Sin embargo, no es así. En estricto rigor, la verdadera estructura de Morena está formada por los priistas y panistas, más otros del antiguo prd. No hay morenistas que queden fuera. Lo que hay son los seguidores y simpatizantes de López Obrador, o los que participaron en la formación del movimiento, pero todos ellos no forman parte de la estructura de Morena.

Morena, hay que asumirlo ya, es el PRI y el PAN, con predominancia del primero en los puestos de dirección y mando político. No hay otras fracciones o corrientes que “queden fuera”, como se piensa. Baja California es un ejemplo prístino.

Todos los alcaldes de Morena, por ejemplo, (o por lo menos cuatro de ellos), son o vienen del PRI: Monserrat Caballero en Tijuana, Norma Bustamante en Mexicali, Aracely Brown en Playas de Rosarito y Armando Ayala en Ensenada.

Marina se hizo morenista pero estuvo ligada al panismo, aunque no haya militado abiertamente. Su gabinete de gobierno refleja claramente estas dos fracciones o corrientes políticas. Si bien en su composición hay una vertiente técnico-profesional, en los puestos clave hay sólo funcionarios priistas y panistas, o entre dos aguas como Catalino Zavala, que lo aprendió en los tiempos de Ruffo.

En esencia, para decirlo de esta manera, con Marina gobierna el PRI pero con la visión del PAN (¡A esto hemos llegado!), pues fue este partido el que intentó introducir la idea de separar lo técnico de lo político en los gobiernos. Fue un error que ahora repite Marina y su esposo.

Otra visión (panista) que Marina empieza a esbozar es la de la relación con los empresarios y sus organismos.

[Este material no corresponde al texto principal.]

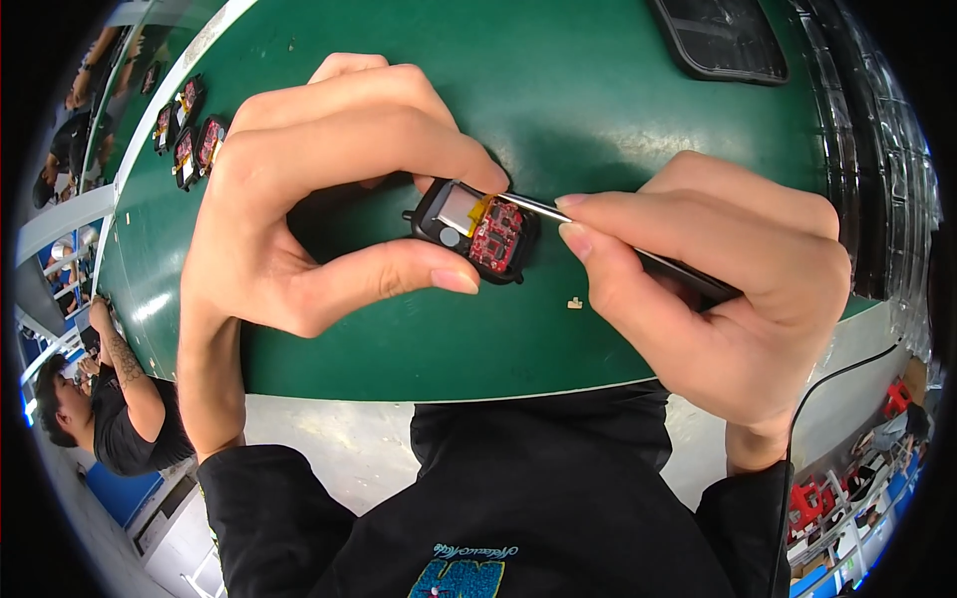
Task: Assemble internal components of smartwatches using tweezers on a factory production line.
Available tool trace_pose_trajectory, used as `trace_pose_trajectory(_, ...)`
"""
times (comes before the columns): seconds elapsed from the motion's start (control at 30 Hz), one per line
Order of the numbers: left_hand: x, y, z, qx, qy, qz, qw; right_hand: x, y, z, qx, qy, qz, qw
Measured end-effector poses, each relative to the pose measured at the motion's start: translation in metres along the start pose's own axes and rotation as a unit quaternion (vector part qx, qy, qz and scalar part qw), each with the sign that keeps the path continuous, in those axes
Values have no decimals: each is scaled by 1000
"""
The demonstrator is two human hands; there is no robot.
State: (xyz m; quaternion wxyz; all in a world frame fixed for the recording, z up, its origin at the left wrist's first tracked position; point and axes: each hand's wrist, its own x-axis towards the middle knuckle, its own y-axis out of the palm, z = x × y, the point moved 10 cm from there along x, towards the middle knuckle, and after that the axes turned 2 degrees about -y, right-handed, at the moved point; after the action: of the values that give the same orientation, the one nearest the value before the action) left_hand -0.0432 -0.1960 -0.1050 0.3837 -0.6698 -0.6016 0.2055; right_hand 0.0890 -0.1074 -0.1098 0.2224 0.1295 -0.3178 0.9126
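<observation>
Between its thumb and fingers my left hand (pixel 289 189) grips a small open black housing (pixel 428 211), tilted above the green table. Inside the housing are a red circuit board (pixel 500 237), a silver battery-like block (pixel 460 210) and a strip of yellow tape (pixel 484 206). My right hand (pixel 728 269) pinches a slim metal-tipped tool (pixel 533 206) with a dark rear part. Its tip meets the upper edge of the housing, close to my left index finger; whether it touches the board I cannot tell.
Several similar black housings with red boards (pixel 183 154) lie at the far left of the green table (pixel 598 110). A black tray-like object (pixel 723 40) is at the far right, beside stacked clear plastic trays (pixel 862 149). A tiny pale piece (pixel 574 303) lies near the front. Another person (pixel 120 399) sits at left.
</observation>
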Motion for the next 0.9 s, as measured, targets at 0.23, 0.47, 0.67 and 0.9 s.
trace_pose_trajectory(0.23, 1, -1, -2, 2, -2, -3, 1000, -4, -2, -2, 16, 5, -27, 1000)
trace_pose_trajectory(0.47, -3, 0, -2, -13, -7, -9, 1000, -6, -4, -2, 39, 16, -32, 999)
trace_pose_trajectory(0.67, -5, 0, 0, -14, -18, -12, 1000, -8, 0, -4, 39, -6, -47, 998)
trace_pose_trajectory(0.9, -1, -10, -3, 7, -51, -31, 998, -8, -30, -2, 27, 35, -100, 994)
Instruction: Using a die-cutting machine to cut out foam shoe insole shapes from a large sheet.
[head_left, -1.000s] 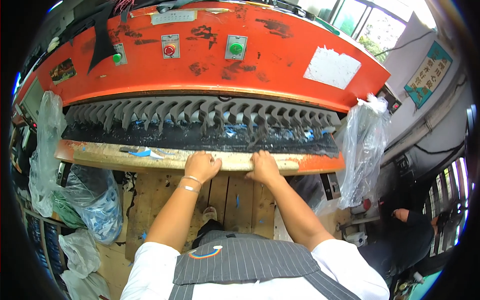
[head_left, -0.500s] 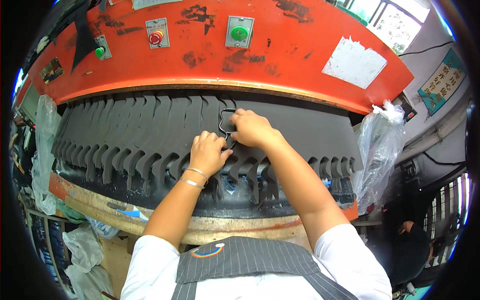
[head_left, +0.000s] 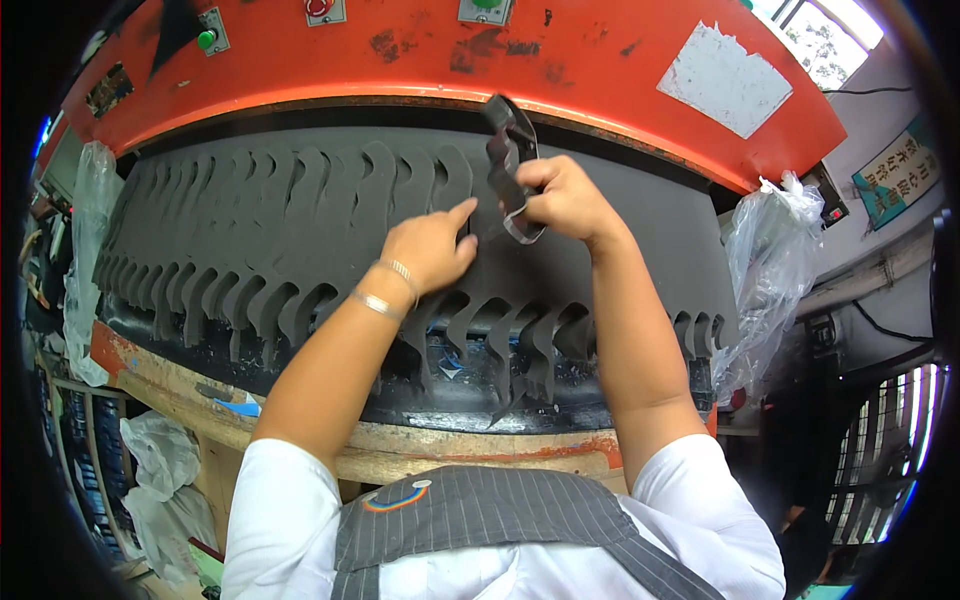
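Note:
A dark grey foam sheet (head_left: pixel 640 235) lies across the press bed, its left part cut into a row of wavy pieces (head_left: pixel 372 185). My right hand (head_left: pixel 572 200) grips a wavy-edged metal cutting die (head_left: pixel 512 165), tilted up and held above the sheet right of the last cut. On the left, my left hand (head_left: pixel 428 252) rests at the edge of the cut pieces, thumb and index finger apart, with nothing visible held. Along the near edge, curved foam offcuts (head_left: pixel 535 350) hang down.
The orange press beam (head_left: pixel 420 55) with several buttons spans the far side. A black bed edge (head_left: pixel 470 395) and a worn wooden ledge (head_left: pixel 490 445) run along the near side. Clear plastic bags hang at the left (head_left: pixel 88 260) and right (head_left: pixel 765 250) ends.
My right hand has lifted the cutting die off the foam and swung it up to the right. My left hand has shifted slightly right and up, its fingers now spread.

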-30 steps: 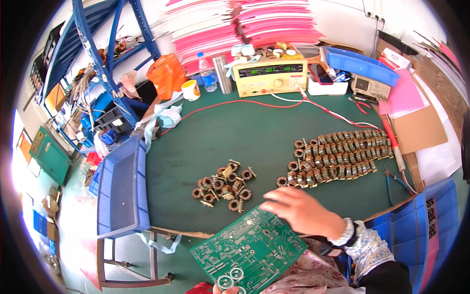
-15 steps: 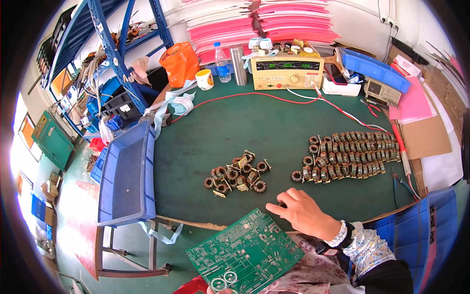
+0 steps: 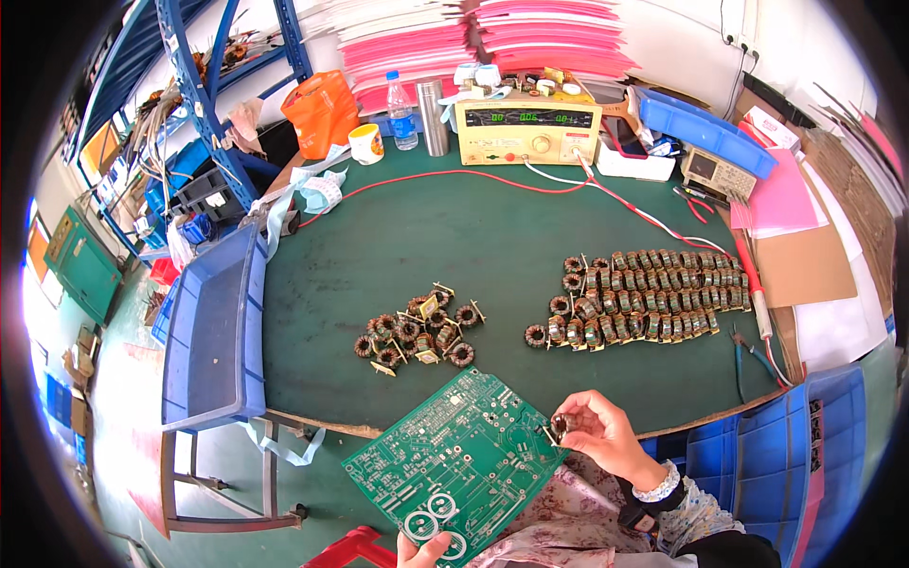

Aquí intenta reparar todos los destrozos que hizo Bonilla y llama a la reconciliación y a la “corresponsabilidad” de los empresarios en la atención de las necesidades sociales.

Sin embargo, el gran riesgo de una política así es que, de nuevo, Marina restablezca el poder político de los empresarios, como sucedió con el panismo. Una cosa es que el gobierno tome en cuenta al sector empresarial en sus políticas, y otra muy distinta es que los empresarios tengan el poder.

¿No es esta una política general de López Obrador y de Morena? ¿No es un poco lo que quiere decir la 4T? El asunto de fondo tiene que ver con este problema histórico: la gente vota por unos pero después son otros los que gobiernan. ¿A quién le dieron el poder los votos de Morena en BC?

En BC se está perdiendo de vista todo esto, arrastrados por el entusiasmo y el carácter histórico de que gobierne una mujer. Muy pocos reparan en la visión que se tiene y en las promesas de AMLO y en lo que se está convirtiendo Morena en la entidad. ¿Se puede esperar que el PRI injertado en Morena gobierne diferente?

No se trata de ser pesimista o de ver el lado oscuro de las cosas, sino de entender la realidad. Marina tiene entusiasmo y cree que puede hacer cosas para promover cambios, pero a su alrededor hay varios problemas que pueden interferir. Primero tiene que hacerse morenista, y construir una fuerza propia y un liderazgo porque hasta ahora no lo tiene.

Y segundo, sólo tiene tres años para avanzar en los cambios porque después de ahí, es decir después de 2024, todo va a ser diferente. Morena sin López Obrador puede convertirse en un torbellino de pasiones y turbulencias políticas. BC no será la excepción. No va a estar fácil.